300 Anak Difabel dan Non-Difabel Ikut Jambore Bertema Pendidikan Non Diskriminasi

300 Anak Difabel dan Non-Difabel Ikut Jambore Bertema Pendidikan Non Diskriminasi

- detikNews
Sabtu, 10 Mei 2014 13:57 WIB
300 Anak Difabel dan Non-Difabel Ikut Jambore Bertema Pendidikan Non Diskriminasi
Jambore di TMII (Foto: Elza/detikcom)
Jakarta - Sebanyak 300 anak usia SD mengikuti Jambore anak yang digelar di Taman Mini Indonesia Indah (TMII). Ratusan anak itu berasal dari siswa SD reguler dan sekolah difabel seluruh Indonesia.

Acara yang digelar di Anjungan Kalimantan Timur, Sabtu (10/5/2014) ini berisi serangkaian kegiatan di antaranya pementasan tari-tarian, menyanyi, mendengar dongeng, lomba menggambar dan mewarnai. Mereka berkegiatan bersama dengan ceria dan tanpa canggung.

Dengan mengangkat tema "Pendidikan Non Diskriminasi", acara yang diselenggarakan oleh Organisasi New Indonesia ini merupakan rangkaian dari kegiatan Global Action Week yang diselenggarakan di berbagai negara pada tahun 2014. Global Action Week sendiri mengangkat tema Education & Disability - Equal Right Equal Opportunities.
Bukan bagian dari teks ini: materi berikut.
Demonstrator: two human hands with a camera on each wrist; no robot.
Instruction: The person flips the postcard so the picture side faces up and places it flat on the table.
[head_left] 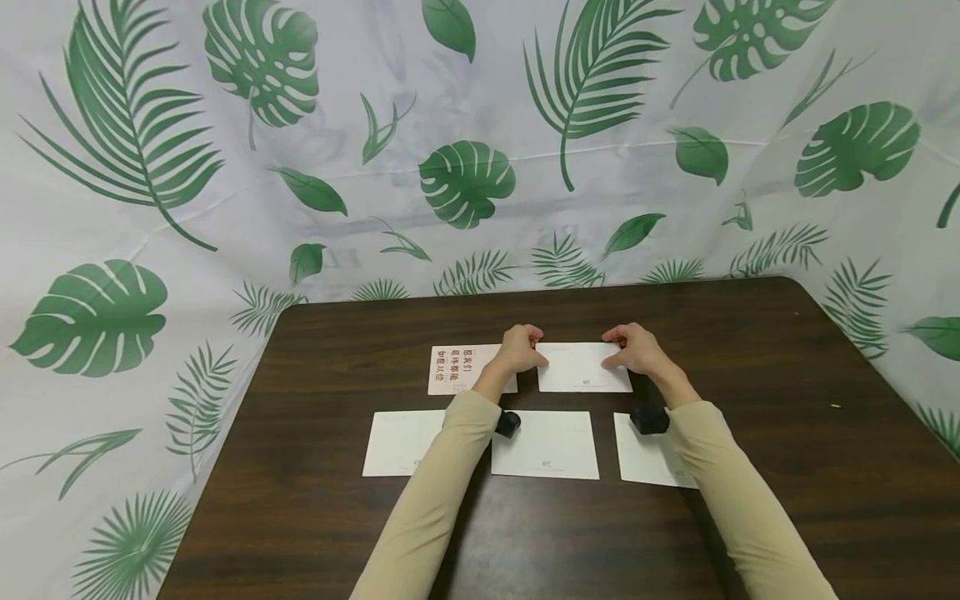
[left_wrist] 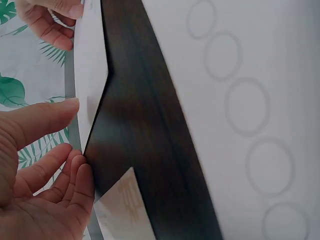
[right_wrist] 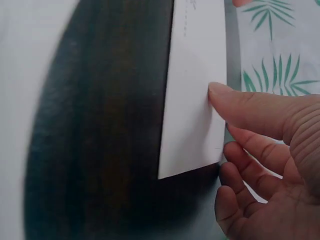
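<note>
Both hands are at a white card [head_left: 585, 367] in the back row, one on each short side. My left hand [head_left: 519, 350] holds its left end; in the left wrist view the thumb [left_wrist: 67, 112] lies at the card's edge with the fingers curled below. At the right end my right hand [head_left: 634, 348] pinches the card. The right wrist view shows that thumb [right_wrist: 220, 92] on the card's face and the fingers behind its edge. A card with red Chinese characters [head_left: 450, 371] lies left of it, partly covered by the left forearm.
Three more white cards form a front row: a left card [head_left: 397, 442], a middle card [head_left: 546, 450] and a right card [head_left: 645, 458], the outer two partly under the sleeves. The dark wooden table [head_left: 315, 517] meets a leaf-print curtain [head_left: 480, 125] at the back.
</note>
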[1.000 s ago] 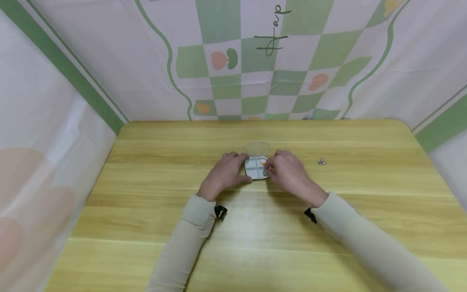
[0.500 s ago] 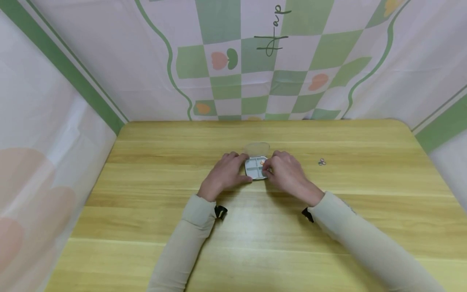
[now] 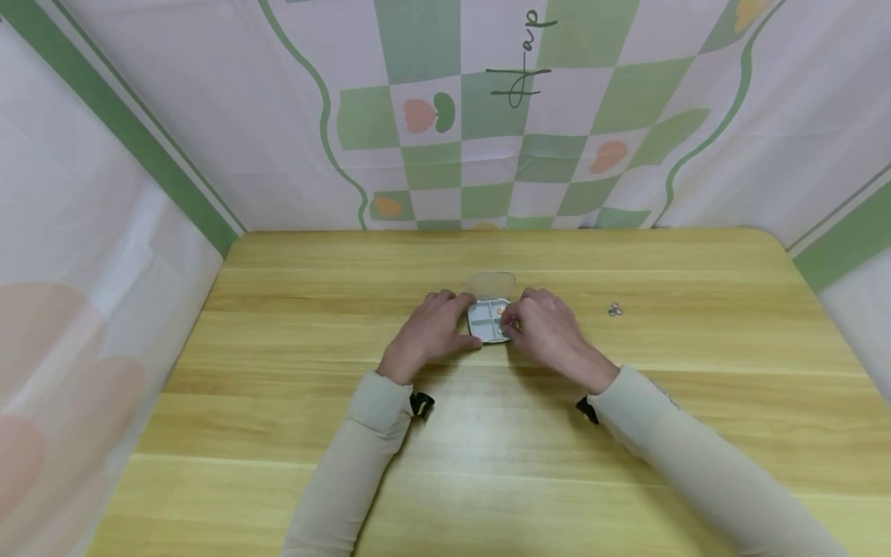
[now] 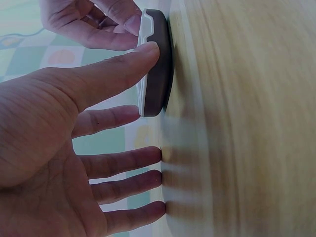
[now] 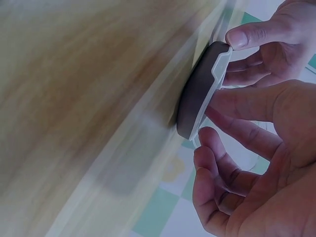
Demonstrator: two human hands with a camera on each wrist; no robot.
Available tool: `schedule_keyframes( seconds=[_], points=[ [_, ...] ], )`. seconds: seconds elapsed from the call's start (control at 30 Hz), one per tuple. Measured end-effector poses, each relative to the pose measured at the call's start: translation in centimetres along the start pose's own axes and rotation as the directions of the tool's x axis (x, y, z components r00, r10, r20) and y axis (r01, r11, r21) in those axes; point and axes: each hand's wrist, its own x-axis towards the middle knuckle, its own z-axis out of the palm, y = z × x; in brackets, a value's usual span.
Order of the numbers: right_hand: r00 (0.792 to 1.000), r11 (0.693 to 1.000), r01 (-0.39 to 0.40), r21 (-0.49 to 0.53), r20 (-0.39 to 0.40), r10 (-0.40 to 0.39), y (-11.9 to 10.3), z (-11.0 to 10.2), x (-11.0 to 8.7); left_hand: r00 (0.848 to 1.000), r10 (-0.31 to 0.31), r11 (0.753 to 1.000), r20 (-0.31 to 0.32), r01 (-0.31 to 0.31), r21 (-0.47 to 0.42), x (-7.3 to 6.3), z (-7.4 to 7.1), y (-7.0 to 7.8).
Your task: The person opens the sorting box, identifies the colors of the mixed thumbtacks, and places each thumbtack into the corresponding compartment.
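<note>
A small pill box (image 3: 485, 331) with a dark base and pale divided inside lies on the table, its clear lid (image 3: 491, 284) folded back. My left hand (image 3: 433, 325) holds its left side between thumb and index finger; the other fingers touch the table in the left wrist view. My right hand (image 3: 546, 325) reaches into the right-hand compartments, thumb and index tips hidden behind the box wall (image 5: 197, 96) in the right wrist view. Whether they pinch anything does not show. A small orange piece (image 3: 501, 310) sits in the far right compartment.
Several tiny ring-like pieces (image 3: 616, 309) lie in a cluster to the right of the right hand. The wooden table (image 3: 473, 480) meets a patterned curtain (image 3: 487, 170) at its back edge.
My right hand has shifted slightly left over the box, and its fingertips have moved further into the near right compartment. The left hand and box stay in place.
</note>
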Motion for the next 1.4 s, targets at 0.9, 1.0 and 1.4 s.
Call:
schedule_keyframes(
  seconds=[0.9, 1.0, 1.4],
  points=[
    [0.995, 0.994, -0.1, 0.042, -0.004, 0.1, 3.0, -1.9, -1.8, 1.0, -0.009, 1.0, 0.005, 0.009, -0.025, -0.1, 0.0, -0.1],
    [0.993, 0.992, -0.115, 0.042, -0.01, 0.116, 3.9, -2.2, -2.2, 1.0, -0.01, 0.999, 0.006, 0.01, -0.033, -0.1, 0.0, -0.1],
    [0.983, 0.983, -0.179, 0.036, -0.025, 0.18, 7.7, -3.5, -4.3, 1.0, -0.011, 1.0, 0.005, 0.011, -0.027, 0.0, 0.2, 0.0]
  ],
)
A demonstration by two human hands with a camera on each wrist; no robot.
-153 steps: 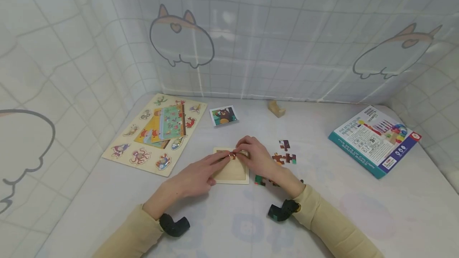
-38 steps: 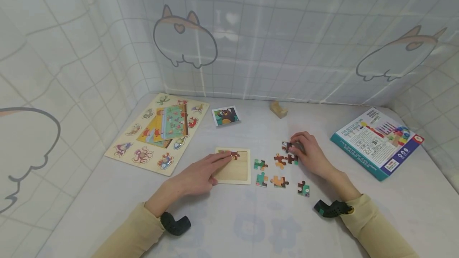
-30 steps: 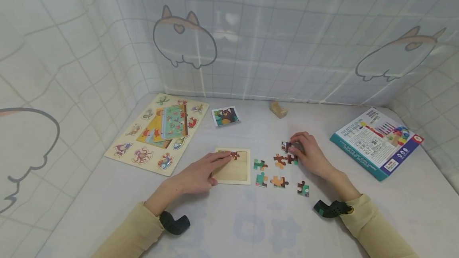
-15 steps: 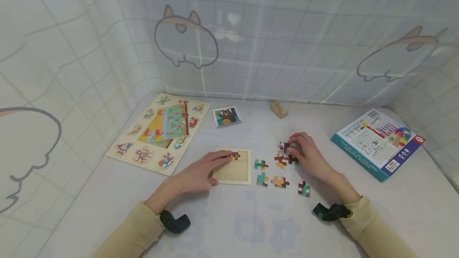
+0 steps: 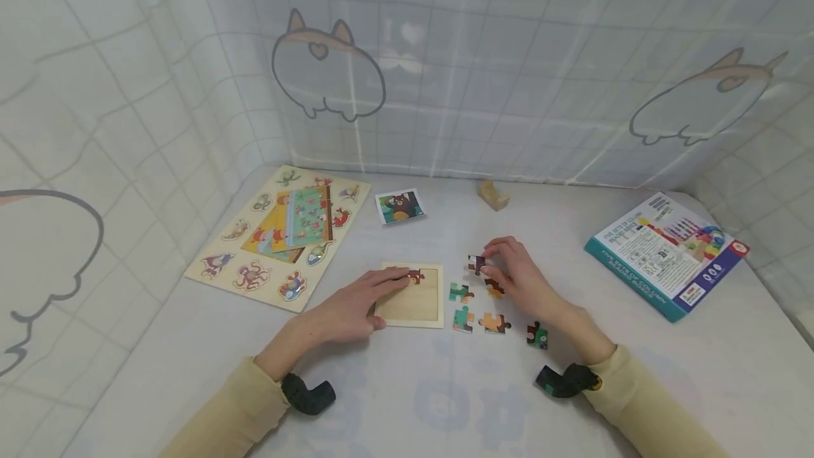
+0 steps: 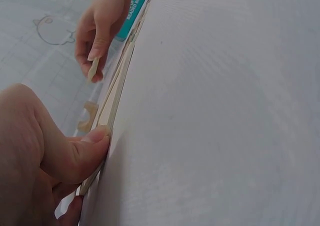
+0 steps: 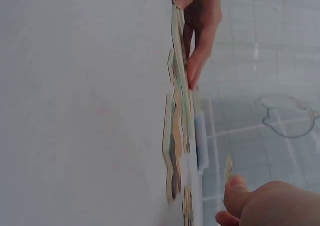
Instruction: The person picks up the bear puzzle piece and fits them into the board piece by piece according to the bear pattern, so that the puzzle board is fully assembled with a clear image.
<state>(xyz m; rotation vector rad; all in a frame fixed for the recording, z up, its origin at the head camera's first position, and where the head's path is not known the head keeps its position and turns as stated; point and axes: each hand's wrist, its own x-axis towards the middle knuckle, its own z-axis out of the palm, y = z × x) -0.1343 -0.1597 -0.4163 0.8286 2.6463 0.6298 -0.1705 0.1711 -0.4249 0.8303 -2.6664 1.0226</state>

Sedangkan Organisasi New Indonesia Network For Education Watch merupakan gabungan dari 17 NGO yang punya perhatian terhadap pendidikan nasional.

Diharapkan melalui acara ini, orang tua dan anak baik yang berkebutuhan khusus atau yang tidak, dapat mendukung pelaksanakan pendidikan tanpa diskriminasi. Mereka yang difabel atau non difabel dibiarkan berkegiatan bersama agar dapat dipahami bahwa tidak perlu ada diskriminasi dan membeda-bedakan di antara mereka.

"Setiap warga negara dalam kondisi apapun, latar belakang agama, ras, termasuk kondisi tubuh memiliki hak yang sama untuk dapat kesempatan yang sama untuk mendapat pendidikan berkualitas," ujar Koordinator Abdul Waidl kepada wartawan.

Abdul menilai hingga saat ini negara masih belum memberikan perhatian yang cukup kepada anak-anak difabel. Hal ini ditunjukkan dengan masih kurangnya tenaga pengajar berkualitas untuk anak berkebutuhan khusus. Padahal, Abdul mengungkapkan ada 4 sampai 5 juta anak tuna rungu di Indonesia.

"Problem kita, kurikulum untuk anak berkebutuhan khusus disusun oleh orang non difabel, dengan cita-cita orang non difabel dan yang mengajarnya juga oleh non divabel. Padahal mereka tidak mengalami itu," ulasnya.

Menurutnya, sudah saatnya para difabel menjadi guru untuk anak-anak difabel. Sebab, mereka memiliki bahasa ibu yang sama.

Dalam kesempatan itu, hadir Komisioner KPAI Susanto menambahkan pemerintah melalui Kemendikbud perlu melakukan evaluasi terhadap proses pembelajaran sekaligus perhatian bagi penyelenggara pendidikan khusus.

"Negara harus ambil bagian ke depan, kementeriaan pendidikan harus menjadi pihak yang terdepan dalam mengurusi masalah ini," kata Susanto.